Subaffitto: serve l'accordo del proprietario e cosa prevede il contratto
Subaffittare parzialmente o totalmente l'appartamento è una pratica diffusa — per coprire i costi durante un'assenza, per affittare una stanza a un coinquilino, o per piattaforme come Airbnb. Ma il subaffitto senza il consenso del proprietario è un inadempimento contrattuale che può portare alla risoluzione del contratto e allo sfratto. Ecco le regole e cosa deve prevedere un accordo di sublocazione regolare.
Quando serve il consenso del proprietario
La Legge 431/1998 prevede che nella locazione residenziale il conduttore non può subaffittare senza il consenso del locatore, salvo diversa pattuizione contrattuale. Nella locazione commerciale la regola è analoga. Il consenso deve essere scritto. Molti contratti contengono già una clausola che vieta espressamente il subaffitto totale e parziale — incluso l'uso di piattaforme di affitto breve come Airbnb. Violarlo è inadempimento grave che giustifica la risoluzione del contratto.

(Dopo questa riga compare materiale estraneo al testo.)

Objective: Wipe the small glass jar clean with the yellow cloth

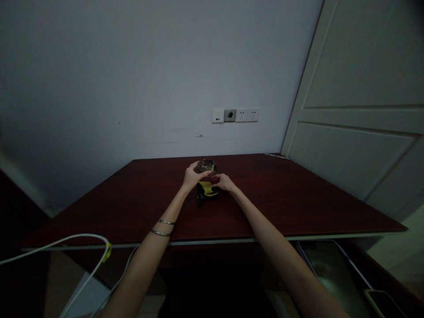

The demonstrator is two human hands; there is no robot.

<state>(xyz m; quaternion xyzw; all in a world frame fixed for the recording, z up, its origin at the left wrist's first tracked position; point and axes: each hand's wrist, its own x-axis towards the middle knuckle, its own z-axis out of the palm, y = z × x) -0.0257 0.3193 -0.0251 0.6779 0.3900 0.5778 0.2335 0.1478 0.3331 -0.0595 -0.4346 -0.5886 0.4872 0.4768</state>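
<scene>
- where's the glass dish (209, 161)?
- toward the far edge of the table (281, 198), near the middle. the left hand (191, 177) has it, fingers and thumb closed around its left side.
- and the right hand (225, 182)?
- half curled at the right side of the yellow-and-black thing (207, 189); can't tell if it grips.
- room to move?
- broad dark red surface left and right; the far edge meets the wall (165, 88).
- shapes?
- the dish is round and see-through.

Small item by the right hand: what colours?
The small item is yellow and black, best seen in the head view.
</scene>
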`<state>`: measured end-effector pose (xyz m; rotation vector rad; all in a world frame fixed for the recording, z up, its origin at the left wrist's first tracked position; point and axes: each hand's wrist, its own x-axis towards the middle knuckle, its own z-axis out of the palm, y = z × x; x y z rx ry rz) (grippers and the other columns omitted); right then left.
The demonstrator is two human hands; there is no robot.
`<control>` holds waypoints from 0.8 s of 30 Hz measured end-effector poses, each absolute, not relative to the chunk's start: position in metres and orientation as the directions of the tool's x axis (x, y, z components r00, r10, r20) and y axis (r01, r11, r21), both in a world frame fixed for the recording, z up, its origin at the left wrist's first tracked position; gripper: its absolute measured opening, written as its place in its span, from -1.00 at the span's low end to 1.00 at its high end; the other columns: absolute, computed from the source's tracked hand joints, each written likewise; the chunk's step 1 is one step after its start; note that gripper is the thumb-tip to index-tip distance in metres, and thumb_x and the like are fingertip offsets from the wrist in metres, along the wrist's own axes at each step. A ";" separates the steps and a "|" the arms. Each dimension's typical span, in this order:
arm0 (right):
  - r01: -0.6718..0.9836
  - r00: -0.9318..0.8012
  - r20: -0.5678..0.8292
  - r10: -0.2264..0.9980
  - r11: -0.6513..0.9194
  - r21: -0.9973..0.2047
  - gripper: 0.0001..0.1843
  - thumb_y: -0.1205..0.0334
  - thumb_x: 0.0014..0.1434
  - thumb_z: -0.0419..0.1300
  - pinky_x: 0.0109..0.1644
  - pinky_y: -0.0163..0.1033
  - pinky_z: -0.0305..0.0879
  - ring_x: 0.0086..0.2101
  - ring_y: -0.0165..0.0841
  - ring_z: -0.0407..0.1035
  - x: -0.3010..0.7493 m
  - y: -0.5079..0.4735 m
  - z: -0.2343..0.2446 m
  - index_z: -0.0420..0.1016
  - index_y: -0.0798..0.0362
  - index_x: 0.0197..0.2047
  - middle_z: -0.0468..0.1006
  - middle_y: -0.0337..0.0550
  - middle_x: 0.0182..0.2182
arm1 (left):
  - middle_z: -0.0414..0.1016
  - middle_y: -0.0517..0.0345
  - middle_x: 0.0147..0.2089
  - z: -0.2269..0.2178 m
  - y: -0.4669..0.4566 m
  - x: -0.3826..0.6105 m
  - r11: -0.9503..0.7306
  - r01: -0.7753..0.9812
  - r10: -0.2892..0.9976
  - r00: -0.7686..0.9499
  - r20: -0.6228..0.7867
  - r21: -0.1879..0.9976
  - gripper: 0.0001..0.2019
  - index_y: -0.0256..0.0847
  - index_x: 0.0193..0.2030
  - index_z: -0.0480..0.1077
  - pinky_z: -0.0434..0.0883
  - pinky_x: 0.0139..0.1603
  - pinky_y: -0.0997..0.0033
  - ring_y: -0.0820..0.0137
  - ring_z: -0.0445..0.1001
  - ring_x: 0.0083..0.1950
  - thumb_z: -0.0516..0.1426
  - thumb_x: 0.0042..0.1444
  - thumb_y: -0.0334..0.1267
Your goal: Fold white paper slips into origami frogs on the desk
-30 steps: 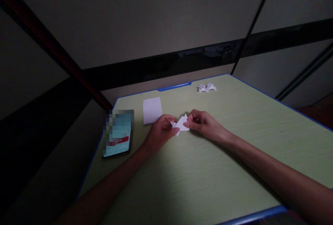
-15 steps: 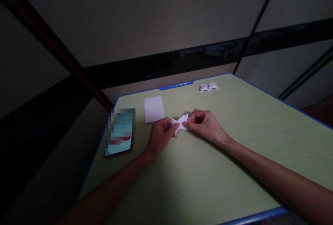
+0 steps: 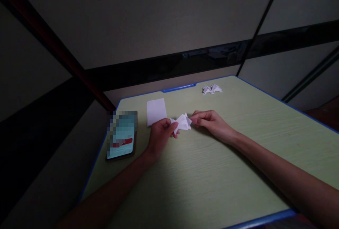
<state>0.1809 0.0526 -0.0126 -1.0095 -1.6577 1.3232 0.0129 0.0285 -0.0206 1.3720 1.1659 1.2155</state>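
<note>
My left hand (image 3: pixel 161 133) is closed on one end of a small white origami figure (image 3: pixel 183 121), its thumb on top and fingertips showing below. The folded paper has pointed corners, and its wider end faces right. At that right end, the bent fingers of my right hand (image 3: pixel 208 118) are pinched together against the paper's tip. Exactly how much paper lies between the right fingertips is hidden. Both hands are just over the pale green table (image 3: pixel 201 176).
Two white origami figures (image 3: pixel 212 89) sit near the table's far edge. A white paper stack or folded sheet (image 3: pixel 156 110) lies behind my left hand. A lit phone (image 3: pixel 123 135), partly pixelated, rests at the left. Dark-striped panels (image 3: pixel 164 17) stand behind the table.
My right thumb has drawn back from the paper's middle to its right tip, so more of the folds show. My left hand and the figure have shifted slightly left.
</note>
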 end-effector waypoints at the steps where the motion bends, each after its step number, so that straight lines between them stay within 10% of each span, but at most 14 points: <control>1: 0.095 -0.392 0.083 0.916 0.130 -0.987 -0.83 0.26 -0.09 0.09 -0.50 -0.36 -0.02 -0.56 -0.53 0.08 0.181 0.053 -0.013 0.40 0.16 -0.59 0.26 -0.27 -0.59 | 0.34 0.28 -0.68 -0.020 0.028 0.012 -0.118 0.063 0.992 0.061 0.114 0.991 -0.80 -0.29 -0.66 0.25 0.23 -0.52 0.58 0.59 0.27 -0.61 0.09 -0.07 -0.33; 24: 0.015 -0.496 0.038 0.867 0.053 -0.999 -0.70 0.12 -0.14 0.21 -0.53 -0.37 -0.09 -0.59 -0.55 0.04 0.172 0.045 -0.020 0.19 0.13 -0.57 0.22 -0.34 -0.64 | 0.36 0.22 -0.63 -0.027 0.028 0.017 -0.110 0.105 0.962 0.263 0.079 0.988 -0.83 -0.31 -0.59 0.28 0.27 -0.54 0.56 0.57 0.30 -0.60 0.08 -0.07 -0.28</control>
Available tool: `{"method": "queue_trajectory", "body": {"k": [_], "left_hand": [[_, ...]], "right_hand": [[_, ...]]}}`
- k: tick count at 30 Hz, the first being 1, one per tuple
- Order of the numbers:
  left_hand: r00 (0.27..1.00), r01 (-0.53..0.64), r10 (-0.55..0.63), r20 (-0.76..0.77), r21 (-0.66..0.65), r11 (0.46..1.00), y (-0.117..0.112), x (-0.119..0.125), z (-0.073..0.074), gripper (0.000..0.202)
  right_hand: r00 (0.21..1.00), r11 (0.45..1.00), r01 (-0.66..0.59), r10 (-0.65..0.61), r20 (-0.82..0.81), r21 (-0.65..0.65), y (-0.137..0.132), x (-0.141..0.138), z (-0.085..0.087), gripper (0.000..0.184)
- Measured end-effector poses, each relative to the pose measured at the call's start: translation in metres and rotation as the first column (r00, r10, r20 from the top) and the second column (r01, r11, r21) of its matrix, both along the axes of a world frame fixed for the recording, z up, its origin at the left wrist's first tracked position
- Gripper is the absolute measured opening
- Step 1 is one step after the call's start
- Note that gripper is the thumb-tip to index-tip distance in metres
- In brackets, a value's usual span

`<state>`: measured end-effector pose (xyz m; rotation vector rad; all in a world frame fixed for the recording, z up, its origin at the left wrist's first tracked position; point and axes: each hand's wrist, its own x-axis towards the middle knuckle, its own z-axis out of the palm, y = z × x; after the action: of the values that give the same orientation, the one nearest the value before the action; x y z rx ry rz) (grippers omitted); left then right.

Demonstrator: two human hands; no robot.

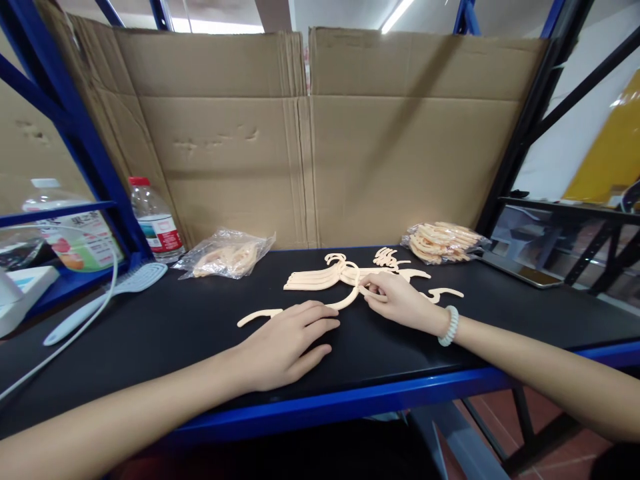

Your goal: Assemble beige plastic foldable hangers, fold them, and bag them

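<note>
The left hand lay flat and open on the black worktop, grasping nothing, its fingertips resting across a long curved cream plastic strip that lay flat on the worktop between the two hands. The right hand, with a pale bead bracelet at the wrist, had its thumb and fingers pinched on the right end of that strip, just beside a fanned stack of like pieces. Another loose piece lay just to the right of that hand. Behind stood a cardboard wall, with a clear bag of pieces at the right and a second bag at the left, near a water bottle and a pale hairbrush
</note>
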<state>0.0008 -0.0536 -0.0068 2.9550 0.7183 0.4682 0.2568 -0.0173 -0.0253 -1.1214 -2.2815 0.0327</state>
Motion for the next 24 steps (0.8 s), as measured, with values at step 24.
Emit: {"method": "queue_trajectory", "body": {"k": [24], "left_hand": [[0.985, -0.166, 0.158, -0.073, -0.128, 0.978, 0.033, -0.007, -0.008, 0.059]], "right_hand": [[0.952, 0.999, 0.036, -0.024, 0.307, -0.034, 0.058, 0.001, -0.019, 0.058]]}}
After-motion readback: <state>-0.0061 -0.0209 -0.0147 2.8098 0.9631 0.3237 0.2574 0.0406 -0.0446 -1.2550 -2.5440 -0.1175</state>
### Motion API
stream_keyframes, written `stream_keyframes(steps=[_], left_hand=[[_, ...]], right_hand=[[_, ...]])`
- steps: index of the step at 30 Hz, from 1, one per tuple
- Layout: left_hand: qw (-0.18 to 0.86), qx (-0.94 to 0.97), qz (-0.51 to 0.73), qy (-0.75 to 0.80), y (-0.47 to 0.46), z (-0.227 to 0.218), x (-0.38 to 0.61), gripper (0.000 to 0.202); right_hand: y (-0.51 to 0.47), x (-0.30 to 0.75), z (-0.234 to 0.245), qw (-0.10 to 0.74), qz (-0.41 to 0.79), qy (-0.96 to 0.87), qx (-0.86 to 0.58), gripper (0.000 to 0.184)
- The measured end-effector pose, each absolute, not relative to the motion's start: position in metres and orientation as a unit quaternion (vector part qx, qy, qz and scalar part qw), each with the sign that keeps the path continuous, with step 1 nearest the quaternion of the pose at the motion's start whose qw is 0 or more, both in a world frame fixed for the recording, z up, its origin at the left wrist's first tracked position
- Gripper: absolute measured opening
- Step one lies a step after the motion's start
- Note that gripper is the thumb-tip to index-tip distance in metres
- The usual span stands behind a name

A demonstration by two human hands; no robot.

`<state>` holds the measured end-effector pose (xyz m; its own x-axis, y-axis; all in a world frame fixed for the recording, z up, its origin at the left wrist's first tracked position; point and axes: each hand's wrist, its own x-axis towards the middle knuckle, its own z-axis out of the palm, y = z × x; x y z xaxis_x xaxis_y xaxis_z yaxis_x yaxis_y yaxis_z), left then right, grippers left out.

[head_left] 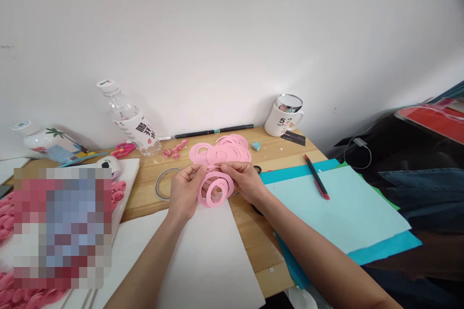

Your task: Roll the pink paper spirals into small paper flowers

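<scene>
My left hand [184, 188] and my right hand [243, 179] both pinch a pink paper spiral [216, 188] just above the wooden table [250, 231]. The spiral's rings dangle between the two hands. Behind them lies a pile of pink paper spirals [223, 150], flat on the table. A few small rolled pink paper roses [174, 149] sit to the left of that pile. Beneath my forearms lies a white sheet [203, 256].
A tilted water bottle [128, 118] and pink scissors [123, 148] are at back left. A white mug [283, 117] stands at back right. A red pen [317, 177] rests on light blue paper [340, 207]. A tape ring [164, 184] lies left of my hands.
</scene>
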<state>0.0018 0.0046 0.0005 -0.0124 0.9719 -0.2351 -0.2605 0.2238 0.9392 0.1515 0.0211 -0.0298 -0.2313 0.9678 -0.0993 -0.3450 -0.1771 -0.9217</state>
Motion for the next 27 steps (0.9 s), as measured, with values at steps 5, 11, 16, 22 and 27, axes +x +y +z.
stream_keyframes(steps=[5,11,16,22,27], left_hand=[[0.604,0.359,0.510,0.496,0.0058,0.0002,0.0008,0.034],[0.601,0.366,0.510,0.495,0.0061,-0.0008,0.0015,0.034],[0.602,0.369,0.512,0.489,0.0051,0.0006,0.0027,0.031],[0.601,0.369,0.512,0.490,0.0048,0.0004,0.0033,0.031],[0.603,0.369,0.507,0.493,0.0040,0.0006,0.0030,0.033]], right_hand=[[0.0218,0.1518,-0.0303,0.487,0.673,-0.422,-0.363,0.032],[0.0211,0.1517,-0.0298,0.491,0.671,-0.417,-0.367,0.029],[0.0212,0.1508,-0.0289,0.493,0.670,-0.415,-0.369,0.025],[0.0217,0.1508,-0.0295,0.496,0.666,-0.414,-0.372,0.024],[0.0208,0.1512,-0.0296,0.496,0.665,-0.422,-0.366,0.025]])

Subaffitto parziale: la stanza in più
Affittare una stanza a un coinquilino è tecnicamente un subaffitto parziale — e richiede anch'esso il consenso del proprietario, a meno che il contratto non lo consenta espressamente. In pratica, molti locatori lo tollerano se l'inquilino principale rimane responsabile dell'intero canone. Se intendi cercare un coinquilino, è più sicuro chiedere una clausola di autorizzazione al subaffitto parziale nel contratto originale, piuttosto che procedere senza accordo e rischiare contestazioni.
Il contratto di sublocazione: cosa deve contenere
Se ottieni il consenso del proprietario per il subaffitto, devi stipulare un contratto scritto con il sub-conduttore. Il contratto di sublocazione non può avere durata superiore al contratto principale, non può prevedere un canone superiore a quello pagato al locatore (salvo diverso accordo con il locatore), e deve specificare che il sub-conduttore è consapevole dell'esistenza del contratto principale e dei suoi vincoli. Il sub-conduttore non ha un rapporto diretto con il proprietario: se il contratto principale viene risolto, cessa anche quello di sublocazione.
Airbnb e affitti brevi: regime specifico
L'uso dell'appartamento in affitto su piattaforme di affitti brevi (Airbnb, Booking) per soggiorni inferiori a 30 giorni è soggetto a regole specifiche che variano per comune. Indipendentemente dalle norme locali, il contratto di locazione principale deve esplicitamente consentire questo uso — e molti non lo fanno. Alcuni comuni hanno adottato regolamenti che limitano ulteriormente gli affitti brevi. Prima di utilizzare l'appartamento su piattaforme di questo tipo, leggi il tuo contratto e verifica le norme comunali applicabili.